* _What is expected_
As the answer, set down the lines below from the one containing "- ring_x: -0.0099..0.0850" through the one containing "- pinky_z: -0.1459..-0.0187", exactly and inclusively, and no others.

(Collected data entries)

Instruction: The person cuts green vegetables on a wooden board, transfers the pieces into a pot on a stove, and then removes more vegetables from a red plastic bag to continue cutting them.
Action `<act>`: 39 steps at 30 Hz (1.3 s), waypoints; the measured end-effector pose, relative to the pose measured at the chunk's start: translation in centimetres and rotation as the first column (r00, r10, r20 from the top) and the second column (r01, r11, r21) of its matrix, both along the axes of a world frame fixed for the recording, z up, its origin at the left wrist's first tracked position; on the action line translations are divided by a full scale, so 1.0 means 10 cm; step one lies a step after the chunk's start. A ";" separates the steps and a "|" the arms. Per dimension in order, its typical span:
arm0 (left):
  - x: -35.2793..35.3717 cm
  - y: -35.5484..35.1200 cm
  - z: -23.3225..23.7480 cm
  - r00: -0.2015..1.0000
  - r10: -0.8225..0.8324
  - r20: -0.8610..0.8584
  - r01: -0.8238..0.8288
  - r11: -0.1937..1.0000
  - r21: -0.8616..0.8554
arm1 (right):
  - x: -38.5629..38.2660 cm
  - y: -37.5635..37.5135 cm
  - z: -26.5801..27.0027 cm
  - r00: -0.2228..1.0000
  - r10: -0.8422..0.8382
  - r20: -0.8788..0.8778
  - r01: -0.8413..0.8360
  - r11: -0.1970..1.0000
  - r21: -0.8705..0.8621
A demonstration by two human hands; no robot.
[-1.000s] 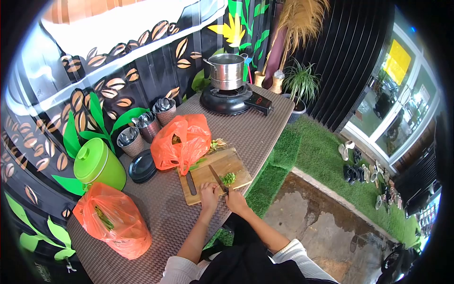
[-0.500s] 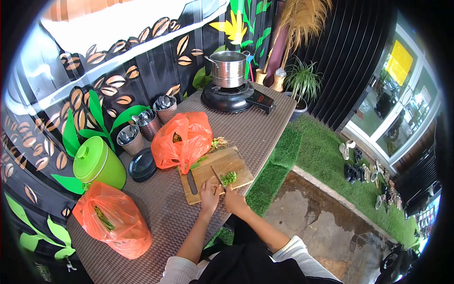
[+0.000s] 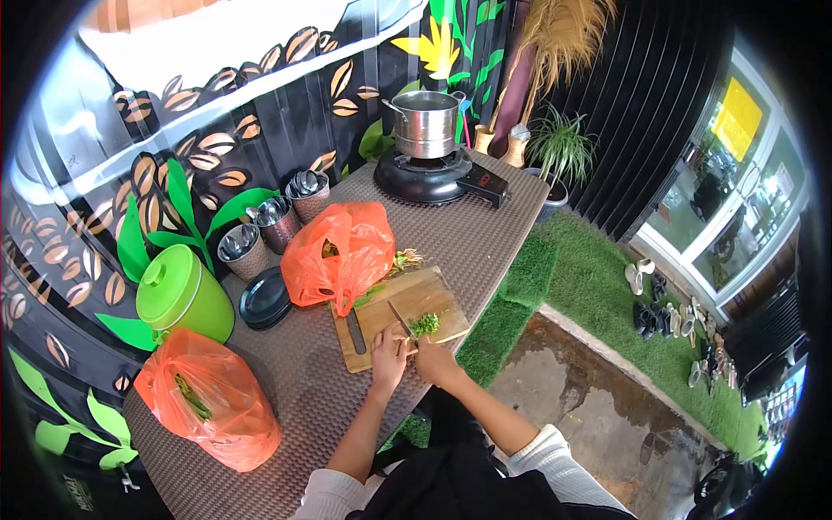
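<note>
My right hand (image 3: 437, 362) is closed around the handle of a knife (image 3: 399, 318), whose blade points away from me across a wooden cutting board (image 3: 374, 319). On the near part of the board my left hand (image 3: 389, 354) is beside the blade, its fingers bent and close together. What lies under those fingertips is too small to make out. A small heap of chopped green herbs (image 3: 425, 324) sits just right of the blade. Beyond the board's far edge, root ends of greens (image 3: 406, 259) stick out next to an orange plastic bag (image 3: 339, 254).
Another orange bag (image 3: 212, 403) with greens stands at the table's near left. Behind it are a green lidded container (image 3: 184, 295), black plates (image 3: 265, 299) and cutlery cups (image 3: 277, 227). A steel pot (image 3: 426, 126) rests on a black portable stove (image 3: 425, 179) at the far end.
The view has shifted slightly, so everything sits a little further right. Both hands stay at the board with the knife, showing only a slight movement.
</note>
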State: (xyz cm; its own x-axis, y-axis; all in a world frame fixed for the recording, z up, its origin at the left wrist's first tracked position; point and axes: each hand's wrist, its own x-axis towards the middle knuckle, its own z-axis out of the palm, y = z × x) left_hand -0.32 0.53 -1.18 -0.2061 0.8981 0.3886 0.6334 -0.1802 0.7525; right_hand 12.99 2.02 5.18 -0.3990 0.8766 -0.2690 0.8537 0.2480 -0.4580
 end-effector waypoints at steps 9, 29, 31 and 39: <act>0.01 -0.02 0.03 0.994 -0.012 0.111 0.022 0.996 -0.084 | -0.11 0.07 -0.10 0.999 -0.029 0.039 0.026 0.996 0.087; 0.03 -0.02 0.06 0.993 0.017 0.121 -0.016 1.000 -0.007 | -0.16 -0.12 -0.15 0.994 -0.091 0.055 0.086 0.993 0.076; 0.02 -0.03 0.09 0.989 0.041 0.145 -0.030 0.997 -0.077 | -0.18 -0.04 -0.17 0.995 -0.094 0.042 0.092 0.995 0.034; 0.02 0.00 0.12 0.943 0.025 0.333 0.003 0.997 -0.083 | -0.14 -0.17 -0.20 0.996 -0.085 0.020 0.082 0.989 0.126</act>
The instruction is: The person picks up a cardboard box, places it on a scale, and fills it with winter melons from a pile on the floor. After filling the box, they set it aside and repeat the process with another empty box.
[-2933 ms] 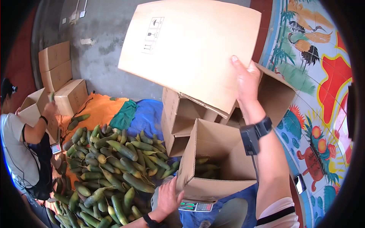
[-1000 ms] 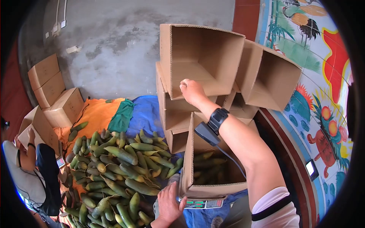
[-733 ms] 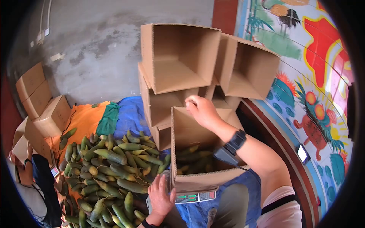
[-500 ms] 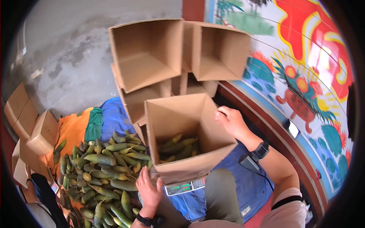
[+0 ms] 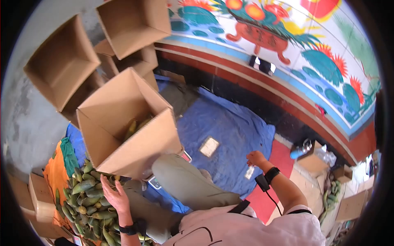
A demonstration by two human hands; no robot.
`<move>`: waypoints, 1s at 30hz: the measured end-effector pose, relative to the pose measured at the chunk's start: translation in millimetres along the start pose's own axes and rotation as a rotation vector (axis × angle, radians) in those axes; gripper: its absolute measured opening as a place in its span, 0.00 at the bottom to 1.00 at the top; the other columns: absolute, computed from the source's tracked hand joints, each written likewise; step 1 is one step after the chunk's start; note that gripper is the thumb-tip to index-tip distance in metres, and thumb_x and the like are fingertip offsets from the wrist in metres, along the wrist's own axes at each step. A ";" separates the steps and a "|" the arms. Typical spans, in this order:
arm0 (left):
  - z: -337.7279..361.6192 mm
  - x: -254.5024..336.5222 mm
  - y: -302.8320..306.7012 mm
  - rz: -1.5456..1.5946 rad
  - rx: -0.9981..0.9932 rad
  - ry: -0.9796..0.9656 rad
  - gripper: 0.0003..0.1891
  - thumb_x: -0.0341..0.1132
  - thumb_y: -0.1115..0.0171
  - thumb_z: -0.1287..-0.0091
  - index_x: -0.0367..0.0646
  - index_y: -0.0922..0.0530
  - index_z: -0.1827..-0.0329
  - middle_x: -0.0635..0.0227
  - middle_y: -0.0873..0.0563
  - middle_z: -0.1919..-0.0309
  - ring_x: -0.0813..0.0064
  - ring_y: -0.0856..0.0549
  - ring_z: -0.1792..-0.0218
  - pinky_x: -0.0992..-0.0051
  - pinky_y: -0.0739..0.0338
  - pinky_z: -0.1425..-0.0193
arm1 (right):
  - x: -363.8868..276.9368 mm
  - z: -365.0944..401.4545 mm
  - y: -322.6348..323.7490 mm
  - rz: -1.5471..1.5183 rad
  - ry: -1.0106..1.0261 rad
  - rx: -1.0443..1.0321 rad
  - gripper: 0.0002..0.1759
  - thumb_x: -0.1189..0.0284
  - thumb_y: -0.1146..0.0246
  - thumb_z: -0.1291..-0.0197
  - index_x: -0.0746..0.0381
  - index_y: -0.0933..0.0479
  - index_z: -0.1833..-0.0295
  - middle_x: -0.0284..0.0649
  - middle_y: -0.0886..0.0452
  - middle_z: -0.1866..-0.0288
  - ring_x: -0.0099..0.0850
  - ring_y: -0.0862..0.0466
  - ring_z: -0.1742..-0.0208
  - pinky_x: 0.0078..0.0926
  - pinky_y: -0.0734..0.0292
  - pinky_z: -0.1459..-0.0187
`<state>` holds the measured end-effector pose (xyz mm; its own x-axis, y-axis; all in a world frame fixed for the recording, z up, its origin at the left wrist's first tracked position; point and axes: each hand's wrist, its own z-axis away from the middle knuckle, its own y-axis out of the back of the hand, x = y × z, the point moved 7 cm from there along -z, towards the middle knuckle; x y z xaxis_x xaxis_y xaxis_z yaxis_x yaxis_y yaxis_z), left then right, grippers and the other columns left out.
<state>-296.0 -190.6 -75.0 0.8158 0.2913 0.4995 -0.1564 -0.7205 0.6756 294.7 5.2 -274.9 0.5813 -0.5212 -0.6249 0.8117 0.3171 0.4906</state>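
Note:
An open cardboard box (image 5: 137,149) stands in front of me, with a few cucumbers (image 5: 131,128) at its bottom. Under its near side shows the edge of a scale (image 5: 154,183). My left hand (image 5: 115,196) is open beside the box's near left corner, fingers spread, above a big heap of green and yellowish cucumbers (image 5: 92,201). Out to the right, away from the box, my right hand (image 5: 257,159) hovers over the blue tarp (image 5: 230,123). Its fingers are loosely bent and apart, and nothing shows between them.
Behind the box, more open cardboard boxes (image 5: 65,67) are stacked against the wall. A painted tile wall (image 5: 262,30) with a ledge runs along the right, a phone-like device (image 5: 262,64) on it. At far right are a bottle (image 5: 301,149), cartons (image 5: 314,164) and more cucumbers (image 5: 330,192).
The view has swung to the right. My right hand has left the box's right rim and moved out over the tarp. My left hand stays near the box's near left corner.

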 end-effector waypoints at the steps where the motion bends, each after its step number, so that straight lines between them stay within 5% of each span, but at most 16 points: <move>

* _Problem solution_
  - ring_x: -0.0099..0.0850
  - ring_y: -0.0862..0.0466
  - ring_z: -0.1742..-0.0208
  - pinky_x: 0.0078..0.0926
  - pinky_y: -0.0734..0.0292
  - pinky_z: -0.1459..-0.0187

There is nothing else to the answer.